- _Work to be completed_
Search the data for "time". Each line containing it is to be copied.

--- Provided data ---

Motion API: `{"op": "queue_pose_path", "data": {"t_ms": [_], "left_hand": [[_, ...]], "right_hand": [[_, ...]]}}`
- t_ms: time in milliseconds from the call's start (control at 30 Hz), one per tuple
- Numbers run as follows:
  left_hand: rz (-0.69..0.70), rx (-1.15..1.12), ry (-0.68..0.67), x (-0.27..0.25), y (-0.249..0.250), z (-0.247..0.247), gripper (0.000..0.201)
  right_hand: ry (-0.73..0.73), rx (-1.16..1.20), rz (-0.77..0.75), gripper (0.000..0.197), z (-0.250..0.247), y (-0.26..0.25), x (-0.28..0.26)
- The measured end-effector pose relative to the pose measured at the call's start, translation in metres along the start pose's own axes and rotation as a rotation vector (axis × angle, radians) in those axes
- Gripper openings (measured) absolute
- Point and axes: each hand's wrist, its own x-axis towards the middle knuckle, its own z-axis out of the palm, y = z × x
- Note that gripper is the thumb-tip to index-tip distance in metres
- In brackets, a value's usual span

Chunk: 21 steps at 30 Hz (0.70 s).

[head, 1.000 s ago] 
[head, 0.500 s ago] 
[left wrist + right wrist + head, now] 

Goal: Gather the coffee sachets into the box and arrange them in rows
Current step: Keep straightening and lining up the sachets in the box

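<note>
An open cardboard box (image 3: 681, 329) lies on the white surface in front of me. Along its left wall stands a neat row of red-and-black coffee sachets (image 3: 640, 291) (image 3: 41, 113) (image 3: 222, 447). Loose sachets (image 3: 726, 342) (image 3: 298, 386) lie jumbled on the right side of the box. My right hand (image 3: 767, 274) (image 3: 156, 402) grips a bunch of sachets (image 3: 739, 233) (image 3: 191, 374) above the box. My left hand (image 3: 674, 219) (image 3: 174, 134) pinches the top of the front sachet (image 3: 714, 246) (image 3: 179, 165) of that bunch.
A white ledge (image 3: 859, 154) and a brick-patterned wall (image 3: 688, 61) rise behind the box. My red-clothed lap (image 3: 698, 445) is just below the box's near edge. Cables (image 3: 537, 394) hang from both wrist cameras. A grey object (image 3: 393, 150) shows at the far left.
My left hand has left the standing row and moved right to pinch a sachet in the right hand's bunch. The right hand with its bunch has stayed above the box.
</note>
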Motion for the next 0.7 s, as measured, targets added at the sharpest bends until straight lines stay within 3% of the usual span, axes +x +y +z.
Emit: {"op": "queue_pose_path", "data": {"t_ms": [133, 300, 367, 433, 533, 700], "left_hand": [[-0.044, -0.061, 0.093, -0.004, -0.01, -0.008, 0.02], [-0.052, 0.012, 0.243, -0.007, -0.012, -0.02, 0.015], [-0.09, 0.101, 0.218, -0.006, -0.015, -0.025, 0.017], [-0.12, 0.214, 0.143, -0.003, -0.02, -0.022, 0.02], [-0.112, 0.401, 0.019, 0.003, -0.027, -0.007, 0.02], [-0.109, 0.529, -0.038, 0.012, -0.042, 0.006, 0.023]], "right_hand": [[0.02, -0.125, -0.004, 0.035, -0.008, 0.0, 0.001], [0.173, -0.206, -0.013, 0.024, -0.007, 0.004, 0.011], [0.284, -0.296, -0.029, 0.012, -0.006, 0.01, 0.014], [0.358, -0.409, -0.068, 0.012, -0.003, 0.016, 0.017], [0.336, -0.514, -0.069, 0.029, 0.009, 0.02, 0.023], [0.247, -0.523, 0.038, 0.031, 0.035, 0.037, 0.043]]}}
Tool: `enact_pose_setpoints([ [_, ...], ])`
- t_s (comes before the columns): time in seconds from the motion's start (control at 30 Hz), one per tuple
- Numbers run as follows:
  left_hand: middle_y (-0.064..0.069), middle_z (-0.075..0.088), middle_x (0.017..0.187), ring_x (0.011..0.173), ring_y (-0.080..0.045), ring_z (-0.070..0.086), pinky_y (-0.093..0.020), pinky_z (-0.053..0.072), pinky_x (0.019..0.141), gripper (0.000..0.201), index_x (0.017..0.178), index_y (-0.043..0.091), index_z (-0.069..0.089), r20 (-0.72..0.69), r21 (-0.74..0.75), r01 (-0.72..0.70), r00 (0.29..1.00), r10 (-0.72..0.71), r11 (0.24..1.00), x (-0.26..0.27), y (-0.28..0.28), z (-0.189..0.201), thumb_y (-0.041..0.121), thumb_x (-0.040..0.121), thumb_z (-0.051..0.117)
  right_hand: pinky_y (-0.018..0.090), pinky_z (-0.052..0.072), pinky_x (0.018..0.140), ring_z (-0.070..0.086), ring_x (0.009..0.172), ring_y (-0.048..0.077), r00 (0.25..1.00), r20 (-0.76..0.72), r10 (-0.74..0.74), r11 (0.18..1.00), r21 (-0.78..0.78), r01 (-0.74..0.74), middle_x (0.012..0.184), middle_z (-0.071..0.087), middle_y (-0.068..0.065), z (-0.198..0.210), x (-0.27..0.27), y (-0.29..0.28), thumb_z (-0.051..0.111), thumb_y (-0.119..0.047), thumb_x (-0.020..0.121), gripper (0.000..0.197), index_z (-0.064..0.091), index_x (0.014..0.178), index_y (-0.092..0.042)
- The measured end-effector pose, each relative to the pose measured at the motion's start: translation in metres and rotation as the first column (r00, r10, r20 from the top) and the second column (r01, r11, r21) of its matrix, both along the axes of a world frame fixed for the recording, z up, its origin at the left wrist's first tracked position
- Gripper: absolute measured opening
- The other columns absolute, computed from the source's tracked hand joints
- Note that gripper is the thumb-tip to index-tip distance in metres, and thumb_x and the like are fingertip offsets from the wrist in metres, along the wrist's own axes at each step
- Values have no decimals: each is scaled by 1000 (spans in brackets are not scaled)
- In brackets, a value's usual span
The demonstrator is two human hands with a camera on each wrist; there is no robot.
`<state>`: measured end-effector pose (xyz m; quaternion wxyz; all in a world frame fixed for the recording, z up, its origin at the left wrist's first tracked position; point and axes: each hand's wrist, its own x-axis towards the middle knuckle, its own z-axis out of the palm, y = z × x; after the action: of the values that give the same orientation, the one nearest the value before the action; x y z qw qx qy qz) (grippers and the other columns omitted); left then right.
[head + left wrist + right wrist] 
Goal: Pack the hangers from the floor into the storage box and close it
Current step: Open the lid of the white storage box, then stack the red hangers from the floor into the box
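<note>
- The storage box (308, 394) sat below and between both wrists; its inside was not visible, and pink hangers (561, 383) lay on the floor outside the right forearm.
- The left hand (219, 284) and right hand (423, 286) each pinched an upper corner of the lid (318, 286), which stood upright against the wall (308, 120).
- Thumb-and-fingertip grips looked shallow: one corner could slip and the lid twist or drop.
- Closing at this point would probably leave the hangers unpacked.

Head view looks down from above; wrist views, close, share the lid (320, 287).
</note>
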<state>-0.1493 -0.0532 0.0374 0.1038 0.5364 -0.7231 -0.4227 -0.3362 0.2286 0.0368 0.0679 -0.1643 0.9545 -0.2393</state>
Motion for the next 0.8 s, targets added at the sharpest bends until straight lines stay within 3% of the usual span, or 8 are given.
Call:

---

- _The answer_
- t_ms: time in milliseconds from the call's start (control at 30 Hz), one per tuple
- t_s (comes before the columns): time in seconds from the motion's start (control at 30 Hz), one per tuple

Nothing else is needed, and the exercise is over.